▶ _DATA BLOCK_:
:::

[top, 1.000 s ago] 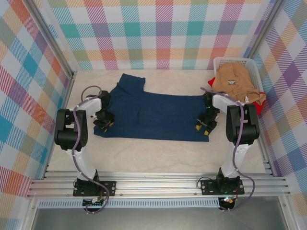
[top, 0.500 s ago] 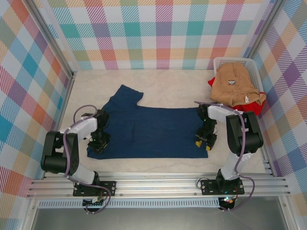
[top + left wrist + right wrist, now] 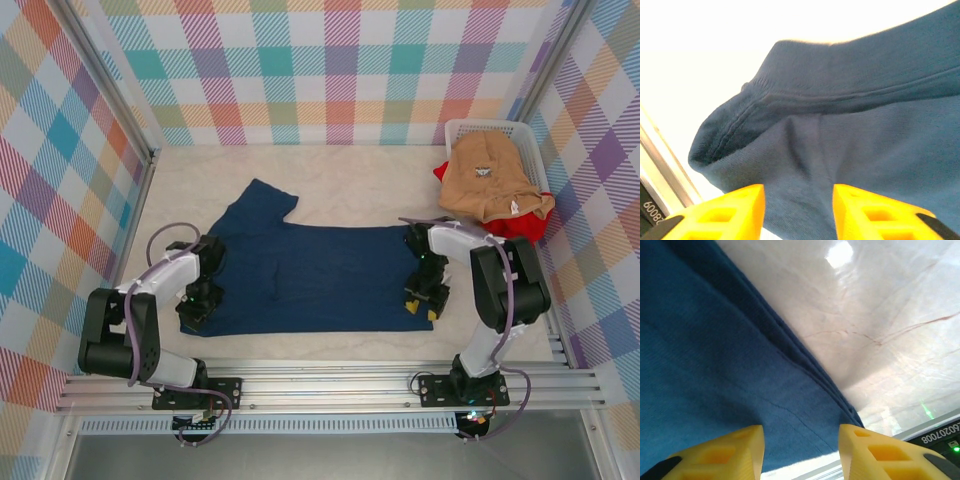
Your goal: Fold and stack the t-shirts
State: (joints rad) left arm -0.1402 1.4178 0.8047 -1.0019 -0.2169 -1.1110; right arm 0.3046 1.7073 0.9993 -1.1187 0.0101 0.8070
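Navy t-shirt (image 3: 320,275) is lying lengthwise left-right — left gripper (image 3: 799,207), right gripper (image 3: 801,450) part-closed, pinching its ends; basket (image 3: 461,127) is holding tan t-shirt (image 3: 488,178), red t-shirt (image 3: 522,226).

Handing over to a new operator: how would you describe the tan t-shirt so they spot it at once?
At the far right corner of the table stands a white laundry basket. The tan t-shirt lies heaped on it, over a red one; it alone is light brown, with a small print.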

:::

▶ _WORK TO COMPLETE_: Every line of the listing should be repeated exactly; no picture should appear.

▶ _RESPONSE TO THE TASK_:
[top, 1.000 s ago] 
[top, 0.500 s ago] 
[top + left wrist + right wrist, now] 
Your goal: Fold and stack the t-shirts
State: (joints rad) left arm -0.1402 1.4178 0.8047 -1.0019 -0.2169 -1.1110; right arm 0.3046 1.7073 0.9993 -1.1187 0.0101 0.8070
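Navy t-shirt (image 3: 320,275) is lying lengthwise left-right — left gripper (image 3: 799,207), right gripper (image 3: 801,450) part-closed, pinching its ends; basket (image 3: 461,127) is holding tan t-shirt (image 3: 488,178), red t-shirt (image 3: 522,226).

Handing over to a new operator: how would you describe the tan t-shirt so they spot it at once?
At the far right corner of the table stands a white laundry basket. The tan t-shirt lies heaped on it, over a red one; it alone is light brown, with a small print.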

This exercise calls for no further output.